■ WHAT YOU SHOULD DO ■
Print the entries underneath word for word, omitting whatever pictures they contain.

(Stored data)
——————————
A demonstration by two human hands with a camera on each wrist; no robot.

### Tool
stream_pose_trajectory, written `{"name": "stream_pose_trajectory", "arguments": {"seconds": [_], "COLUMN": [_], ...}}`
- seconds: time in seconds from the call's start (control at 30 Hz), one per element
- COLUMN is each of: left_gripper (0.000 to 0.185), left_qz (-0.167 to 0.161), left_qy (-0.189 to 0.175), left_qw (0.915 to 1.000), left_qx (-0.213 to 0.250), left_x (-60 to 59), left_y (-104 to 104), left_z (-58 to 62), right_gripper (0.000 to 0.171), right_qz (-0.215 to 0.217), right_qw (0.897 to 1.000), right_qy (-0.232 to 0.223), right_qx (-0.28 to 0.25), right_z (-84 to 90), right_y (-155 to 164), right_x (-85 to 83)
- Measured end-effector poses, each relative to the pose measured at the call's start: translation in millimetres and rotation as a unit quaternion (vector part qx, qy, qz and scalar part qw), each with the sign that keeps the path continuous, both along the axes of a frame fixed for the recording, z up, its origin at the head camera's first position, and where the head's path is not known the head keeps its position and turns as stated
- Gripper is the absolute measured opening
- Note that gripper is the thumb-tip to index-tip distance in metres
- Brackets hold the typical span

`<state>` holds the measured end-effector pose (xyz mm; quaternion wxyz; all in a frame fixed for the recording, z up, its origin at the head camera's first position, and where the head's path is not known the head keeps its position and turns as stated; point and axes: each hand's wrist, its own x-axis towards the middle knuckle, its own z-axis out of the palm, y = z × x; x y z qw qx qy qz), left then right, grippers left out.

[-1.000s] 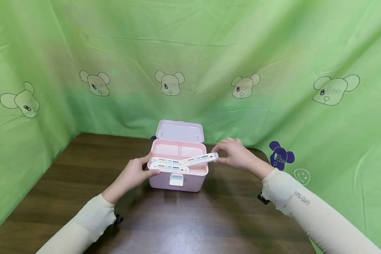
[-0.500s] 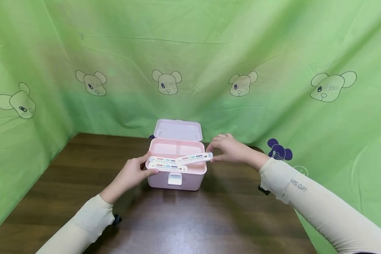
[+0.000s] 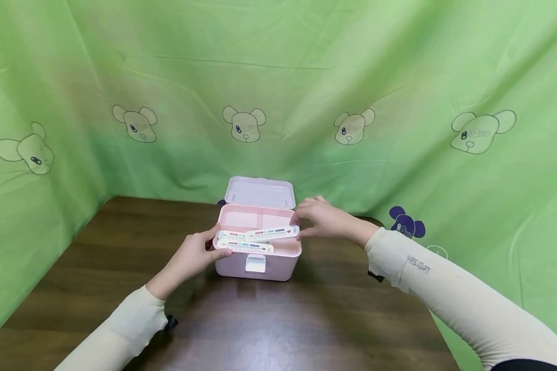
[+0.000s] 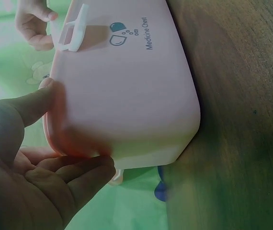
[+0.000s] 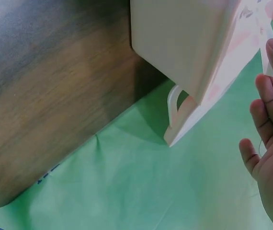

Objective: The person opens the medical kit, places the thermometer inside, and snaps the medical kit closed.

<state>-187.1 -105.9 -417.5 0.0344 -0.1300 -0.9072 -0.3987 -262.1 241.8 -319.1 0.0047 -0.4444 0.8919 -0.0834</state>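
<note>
A pink medicine box (image 3: 234,265) stands on the table with its lid (image 3: 260,192) swung back. My left hand (image 3: 192,255) grips the box's left rim; in the left wrist view the thumb (image 4: 38,103) is at the front edge and the fingers lie along the side. With thumb and fingertips, my right hand (image 3: 325,219) pinches the right end of a slim white thermometer case (image 3: 274,234), printed with coloured labels and a ruled scale. It slants over the box opening. Two similar cases (image 3: 246,247) lie at the left of the opening, partly overlapped by it.
A white latch (image 3: 255,263) sits on the box front. Behind the opening is a divided pink tray (image 3: 240,216). A lid handle (image 5: 173,108) shows at the back. Green curtain (image 3: 181,93) hangs round the brown wooden table (image 3: 260,330).
My right hand has moved left with the pinched thermometer case, which now reaches farther over the others and lies within the box's outline. My left hand keeps its grip on the rim.
</note>
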Motion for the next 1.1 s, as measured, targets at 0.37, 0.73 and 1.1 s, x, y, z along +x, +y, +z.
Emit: {"name": "stream_pose_trajectory", "arguments": {"seconds": [0.37,0.73,1.1], "left_gripper": [0.088,0.087,0.087], "left_qz": [-0.003,-0.004,-0.001], "left_qy": [-0.003,-0.002,0.003], "left_qw": [1.0000,1.0000,1.0000], "left_qx": [0.002,-0.001,-0.003], "left_x": [-0.2,-0.6,-1.7], "left_y": [1,1,0], "left_z": [-0.8,0.1,0.0], "right_gripper": [0.029,0.026,0.024], "right_qz": [0.020,0.033,0.040], "right_qw": [0.999,0.999,0.999], "right_qy": [-0.036,-0.035,-0.022], "right_qx": [-0.006,-0.020,-0.026], "right_z": [-9.4,-28.2,-36.5], "right_y": [-3,-9,-10], "right_x": [-8.7,-16.7,-17.1]}}
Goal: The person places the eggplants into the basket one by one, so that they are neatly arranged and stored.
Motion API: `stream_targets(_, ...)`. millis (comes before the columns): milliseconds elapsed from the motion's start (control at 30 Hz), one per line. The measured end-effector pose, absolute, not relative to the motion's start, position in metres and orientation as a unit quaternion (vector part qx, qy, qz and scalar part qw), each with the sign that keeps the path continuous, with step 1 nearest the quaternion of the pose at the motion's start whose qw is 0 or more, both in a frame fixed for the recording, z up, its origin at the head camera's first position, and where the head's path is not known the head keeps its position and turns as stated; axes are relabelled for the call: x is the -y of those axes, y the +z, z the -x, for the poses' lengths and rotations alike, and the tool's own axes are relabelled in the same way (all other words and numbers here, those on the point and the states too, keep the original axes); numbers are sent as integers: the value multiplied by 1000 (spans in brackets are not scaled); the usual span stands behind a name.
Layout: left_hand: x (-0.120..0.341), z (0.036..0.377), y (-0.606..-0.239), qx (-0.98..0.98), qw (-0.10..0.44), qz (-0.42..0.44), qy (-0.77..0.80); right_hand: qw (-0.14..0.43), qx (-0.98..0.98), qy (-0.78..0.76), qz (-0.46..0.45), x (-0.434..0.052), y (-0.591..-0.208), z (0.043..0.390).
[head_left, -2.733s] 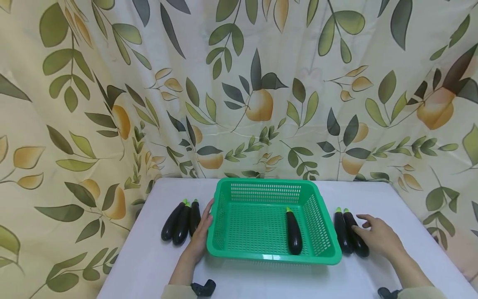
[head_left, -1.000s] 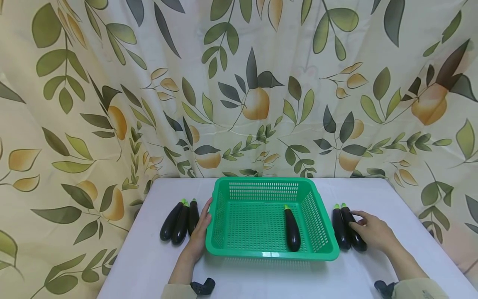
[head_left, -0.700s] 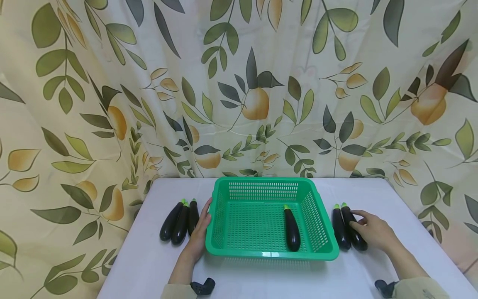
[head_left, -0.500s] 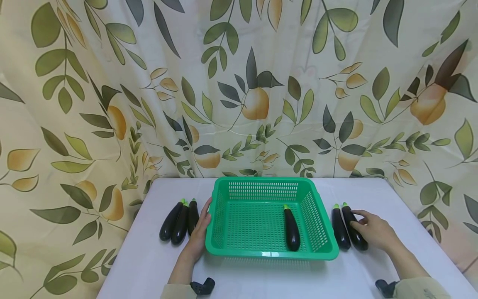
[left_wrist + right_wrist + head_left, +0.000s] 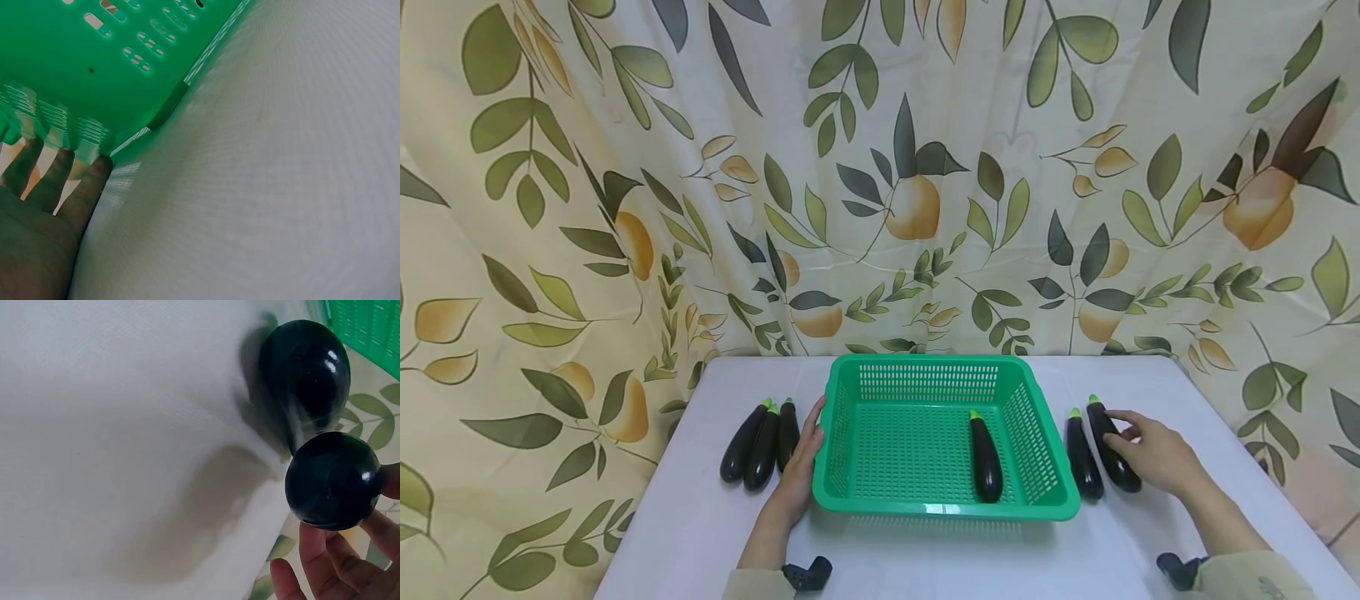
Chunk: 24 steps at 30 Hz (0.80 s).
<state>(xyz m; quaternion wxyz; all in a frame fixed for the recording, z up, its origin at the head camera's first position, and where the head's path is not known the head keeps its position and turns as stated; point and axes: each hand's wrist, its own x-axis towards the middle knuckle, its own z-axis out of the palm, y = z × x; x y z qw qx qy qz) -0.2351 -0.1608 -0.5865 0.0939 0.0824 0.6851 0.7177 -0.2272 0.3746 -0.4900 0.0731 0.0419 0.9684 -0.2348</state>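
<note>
My right hand pinches a dark eggplant between thumb and fingers, right of the basket. In the right wrist view this held eggplant appears end-on, with a shadow on the cloth apart from it. Beside it lies another eggplant. My left hand rests with straight fingers against the left side of the green plastic basket; the left wrist view shows its fingertips at the basket's slotted wall. A single eggplant lies inside the basket, towards its right.
Three more eggplants lie together on the white-covered table, left of the basket and close to my left hand. Behind the table hangs a curtain printed with leaves and fruit. A dark strap piece sits at my left wrist.
My right hand has closed on the outer eggplant and raised it slightly, up and away from its neighbour. The left hand and the basket keep their places.
</note>
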Motion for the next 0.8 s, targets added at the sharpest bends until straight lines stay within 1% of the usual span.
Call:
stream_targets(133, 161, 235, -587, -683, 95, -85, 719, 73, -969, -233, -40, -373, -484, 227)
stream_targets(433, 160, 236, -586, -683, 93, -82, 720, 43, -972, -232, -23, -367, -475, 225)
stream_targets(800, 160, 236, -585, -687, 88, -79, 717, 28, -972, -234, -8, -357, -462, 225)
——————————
■ EXERCISE RESULT ■
A demonstration by two human hands with a camera on each wrist; no robot.

### Tool
stream_pose_trajectory, written `{"name": "stream_pose_trajectory", "arguments": {"seconds": [_], "COLUMN": [_], ...}}`
- seconds: time in seconds from the call's start (control at 30 Hz), one per element
- COLUMN is each of: left_gripper (0.000 to 0.185), left_qz (-0.167 to 0.161), left_qy (-0.189 to 0.175), left_qw (0.915 to 1.000), left_qx (-0.213 to 0.250), left_x (-60 to 59), left_y (-104 to 104), left_z (-58 to 62), right_gripper (0.000 to 0.171), right_qz (-0.215 to 0.217), right_qw (0.897 to 1.000), right_qy (-0.232 to 0.223), right_qx (-0.28 to 0.25), right_z (-84 to 90), right_y (-155 to 164), right_x (-85 to 83)
- Measured end-effector poses, each relative to the pose measured at the call's start: translation in millimetres and rotation as a unit quaternion (vector part qx, qy, qz and scalar part qw), each with the sign that keeps the path continuous, both along the axes of a frame fixed for the recording, z up, its origin at the head camera's first position, and where the head's path is not known the head keeps its position and turns as stated
- Gripper is the absolute measured opening
- Note that gripper is the thumb-tip to index-tip distance in metres
- Brackets hold the typical span

`<state>` holds the measured end-effector pose (xyz mm; quaternion wxyz; all in a frame fixed for the recording, z up, its origin at the head camera's first position, and where the head's path is not known the head keeps its position and turns as stated; point and axes: each hand's wrist, its own x-axis towards the middle knuckle, its own z-axis out of the palm, y = z × x; x y z qw qx qy qz), left then right, grippers left out.

[-1.000s] 
[-0.500s] 
[+0.000s] 
[+0.000s] 
[+0.000s] 

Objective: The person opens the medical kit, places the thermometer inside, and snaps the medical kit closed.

<state>-187.1 -105.9 -417.5 0.0344 -0.1300 -0.9072 -0.3987 -262.1 241.8 -319.1 0.0047 -0.4444 0.8919 -0.0834</state>
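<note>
A pink medicine box (image 3: 234,265) stands on the table with its lid (image 3: 260,192) swung back. My left hand (image 3: 192,255) grips the box's left rim; in the left wrist view the thumb (image 4: 38,103) is at the front edge and the fingers lie along the side. With thumb and fingertips, my right hand (image 3: 325,219) pinches the right end of a slim white thermometer case (image 3: 274,234), printed with coloured labels and a ruled scale. It slants over the box opening. Two similar cases (image 3: 246,247) lie at the left of the opening, partly overlapped by it.
A white latch (image 3: 255,263) sits on the box front. Behind the opening is a divided pink tray (image 3: 240,216). A lid handle (image 5: 173,108) shows at the back. Green curtain (image 3: 181,93) hangs round the brown wooden table (image 3: 260,330).
My right hand has moved left with the pinched thermometer case, which now reaches farther over the others and lies within the box's outline. My left hand keeps its grip on the rim.
</note>
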Motion for the next 1.1 s, as measured, targets at 0.37, 0.73 and 1.1 s, x, y, z along +x, +y, +z.
Emit: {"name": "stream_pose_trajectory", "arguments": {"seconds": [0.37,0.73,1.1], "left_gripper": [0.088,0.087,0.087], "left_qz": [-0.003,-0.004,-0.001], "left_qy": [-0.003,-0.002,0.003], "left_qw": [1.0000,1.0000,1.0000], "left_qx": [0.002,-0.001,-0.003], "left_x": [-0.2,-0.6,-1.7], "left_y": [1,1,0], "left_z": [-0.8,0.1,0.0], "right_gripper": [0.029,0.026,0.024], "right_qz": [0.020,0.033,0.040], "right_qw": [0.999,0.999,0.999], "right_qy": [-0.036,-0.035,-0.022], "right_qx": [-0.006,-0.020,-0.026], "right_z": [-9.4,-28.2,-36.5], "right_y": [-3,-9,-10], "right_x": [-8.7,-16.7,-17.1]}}
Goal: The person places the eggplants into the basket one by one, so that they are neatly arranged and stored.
Motion API: `stream_targets(_, ...)`. millis (comes before the columns): milliseconds elapsed from the motion's start (control at 30 Hz), one per line. The measured end-effector pose, absolute, not relative to the motion's start, position in metres and orientation as a unit quaternion (vector part qx, qy, qz and scalar part qw), each with the sign that keeps the path continuous, with step 1 nearest the quaternion of the pose at the motion's start whose qw is 0 or more, both in a frame fixed for the recording, z up, its origin at the head camera's first position, and where the head's path is not known the head keeps its position and turns as stated; axes are relabelled for the call: x is the -y of those axes, y the +z, z the -x, for the poses' lengths and rotations alike, and the tool's own axes are relabelled in the same way (all other words and numbers here, those on the point and the states too, keep the original axes); numbers are sent as integers: the value multiplied by 1000 (spans in brackets are not scaled); the usual span stands behind a name.
Layout: left_hand: x (-0.120..0.341), z (0.036..0.377), y (-0.606..-0.239), qx (-0.98..0.98), qw (-0.10..0.44), qz (-0.42..0.44), qy (-0.77..0.80); right_hand: qw (-0.14..0.43), qx (-0.98..0.98), qy (-0.78..0.76), qz (-0.46..0.45), x (-0.434..0.052), y (-0.591..-0.208), z (0.043..0.390).
[head_left, -2.733s] 
[head_left, -1.000s] 
[head_left, -0.700s] 
[head_left, -0.500s] 
[left_wrist + right_wrist + head_left, +0.000s] 
Chunk: 24 steps at 30 Hz (0.80 s).
<state>(xyz m; quaternion wxyz; all in a frame fixed for the recording, z up, its origin at the head camera's first position, and where the head's path is not known the head keeps its position and turns as stated; point and axes: each hand's wrist, its own x-axis towards the middle knuckle, its own z-axis out of the palm, y = z × x; x y z qw qx qy qz) -0.2351 -0.1608 -0.5865 0.0939 0.0824 0.6851 0.7177 -0.2272 0.3746 -0.4900 0.0731 0.0419 0.9684 -0.2348</state>
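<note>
My right hand pinches a dark eggplant between thumb and fingers, right of the basket. In the right wrist view this held eggplant appears end-on, with a shadow on the cloth apart from it. Beside it lies another eggplant. My left hand rests with straight fingers against the left side of the green plastic basket; the left wrist view shows its fingertips at the basket's slotted wall. A single eggplant lies inside the basket, towards its right.
Three more eggplants lie together on the white-covered table, left of the basket and close to my left hand. Behind the table hangs a curtain printed with leaves and fruit. A dark strap piece sits at my left wrist.
My right hand has closed on the outer eggplant and raised it slightly, up and away from its neighbour. The left hand and the basket keep their places.
</note>
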Motion for the next 0.8 s, targets added at the sharpest bends until straight lines stay within 1% of the usual span.
Call:
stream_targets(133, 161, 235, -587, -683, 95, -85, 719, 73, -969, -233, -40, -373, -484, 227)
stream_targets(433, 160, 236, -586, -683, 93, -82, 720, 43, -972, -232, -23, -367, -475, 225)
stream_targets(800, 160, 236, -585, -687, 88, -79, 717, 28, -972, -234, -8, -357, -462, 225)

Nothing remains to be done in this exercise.